## The problem
Pictures stay out, but every line of the data is copied exactly.

::::

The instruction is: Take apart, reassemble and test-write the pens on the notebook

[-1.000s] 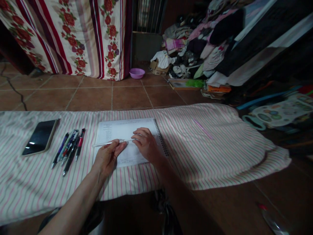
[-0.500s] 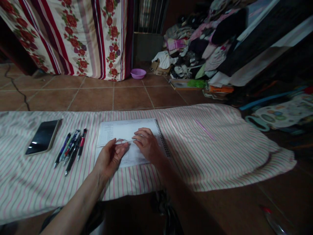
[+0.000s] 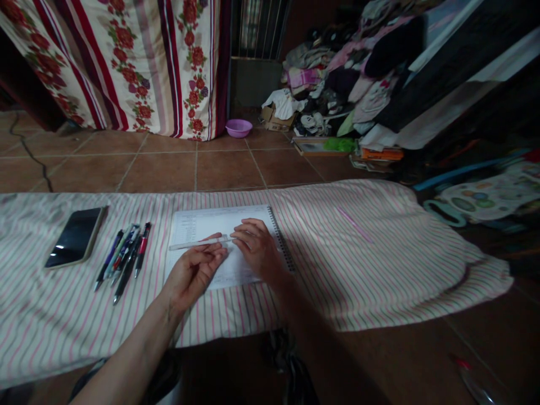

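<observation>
A slim whitish pen point(image 3: 182, 246) lies nearly level above an open spiral notebook point(image 3: 211, 218). My left hand point(image 3: 192, 275), palm turned up, has its fingers closed around the pen's middle. At the pen's right end, the fingertips of my right hand point(image 3: 259, 250) pinch it; the tip itself is hidden by those fingers. Printed or written lines show on the notebook page beneath. Left of the notebook lies a bunch of several pens point(image 3: 122, 256), with a red and black pen point(image 3: 142, 247) at its right side.
A phone point(image 3: 76, 236) lies at the left on the striped cloth point(image 3: 320, 270). A thin pink stick point(image 3: 353, 223) rests to the right of the notebook. Beyond, on the tiled floor, are a purple basin point(image 3: 238, 128) and a heap of clothes point(image 3: 329, 84).
My left thumb has moved down off the pen's top, so more of its left part shows. The pen has risen slightly in view. My right hand has shifted a little to the right.
</observation>
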Demonstrator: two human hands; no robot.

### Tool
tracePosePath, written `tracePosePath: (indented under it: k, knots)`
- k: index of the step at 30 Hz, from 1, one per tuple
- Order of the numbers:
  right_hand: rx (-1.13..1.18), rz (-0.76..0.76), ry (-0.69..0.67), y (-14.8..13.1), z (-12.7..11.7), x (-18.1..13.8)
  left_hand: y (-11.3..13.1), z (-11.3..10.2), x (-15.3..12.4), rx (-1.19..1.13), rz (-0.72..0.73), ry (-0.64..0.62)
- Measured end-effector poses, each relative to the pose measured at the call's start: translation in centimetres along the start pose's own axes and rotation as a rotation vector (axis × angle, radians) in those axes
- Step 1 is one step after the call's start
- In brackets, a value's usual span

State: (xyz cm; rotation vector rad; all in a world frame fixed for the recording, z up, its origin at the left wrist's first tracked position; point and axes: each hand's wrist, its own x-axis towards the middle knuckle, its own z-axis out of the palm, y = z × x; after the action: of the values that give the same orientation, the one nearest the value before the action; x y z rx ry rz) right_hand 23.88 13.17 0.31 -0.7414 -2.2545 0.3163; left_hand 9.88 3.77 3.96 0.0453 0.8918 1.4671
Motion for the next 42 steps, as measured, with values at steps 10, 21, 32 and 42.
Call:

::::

## Your response
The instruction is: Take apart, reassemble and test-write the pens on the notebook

[-1.000s] 
[-0.500s] 
[+0.000s] 

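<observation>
A slim whitish pen point(image 3: 182, 246) lies nearly level above an open spiral notebook point(image 3: 211, 218). My left hand point(image 3: 192, 275), palm turned up, has its fingers closed around the pen's middle. At the pen's right end, the fingertips of my right hand point(image 3: 259, 250) pinch it; the tip itself is hidden by those fingers. Printed or written lines show on the notebook page beneath. Left of the notebook lies a bunch of several pens point(image 3: 122, 256), with a red and black pen point(image 3: 142, 247) at its right side.
A phone point(image 3: 76, 236) lies at the left on the striped cloth point(image 3: 320, 270). A thin pink stick point(image 3: 353, 223) rests to the right of the notebook. Beyond, on the tiled floor, are a purple basin point(image 3: 238, 128) and a heap of clothes point(image 3: 329, 84).
My left thumb has moved down off the pen's top, so more of its left part shows. The pen has risen slightly in view. My right hand has shifted a little to the right.
</observation>
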Demonstrator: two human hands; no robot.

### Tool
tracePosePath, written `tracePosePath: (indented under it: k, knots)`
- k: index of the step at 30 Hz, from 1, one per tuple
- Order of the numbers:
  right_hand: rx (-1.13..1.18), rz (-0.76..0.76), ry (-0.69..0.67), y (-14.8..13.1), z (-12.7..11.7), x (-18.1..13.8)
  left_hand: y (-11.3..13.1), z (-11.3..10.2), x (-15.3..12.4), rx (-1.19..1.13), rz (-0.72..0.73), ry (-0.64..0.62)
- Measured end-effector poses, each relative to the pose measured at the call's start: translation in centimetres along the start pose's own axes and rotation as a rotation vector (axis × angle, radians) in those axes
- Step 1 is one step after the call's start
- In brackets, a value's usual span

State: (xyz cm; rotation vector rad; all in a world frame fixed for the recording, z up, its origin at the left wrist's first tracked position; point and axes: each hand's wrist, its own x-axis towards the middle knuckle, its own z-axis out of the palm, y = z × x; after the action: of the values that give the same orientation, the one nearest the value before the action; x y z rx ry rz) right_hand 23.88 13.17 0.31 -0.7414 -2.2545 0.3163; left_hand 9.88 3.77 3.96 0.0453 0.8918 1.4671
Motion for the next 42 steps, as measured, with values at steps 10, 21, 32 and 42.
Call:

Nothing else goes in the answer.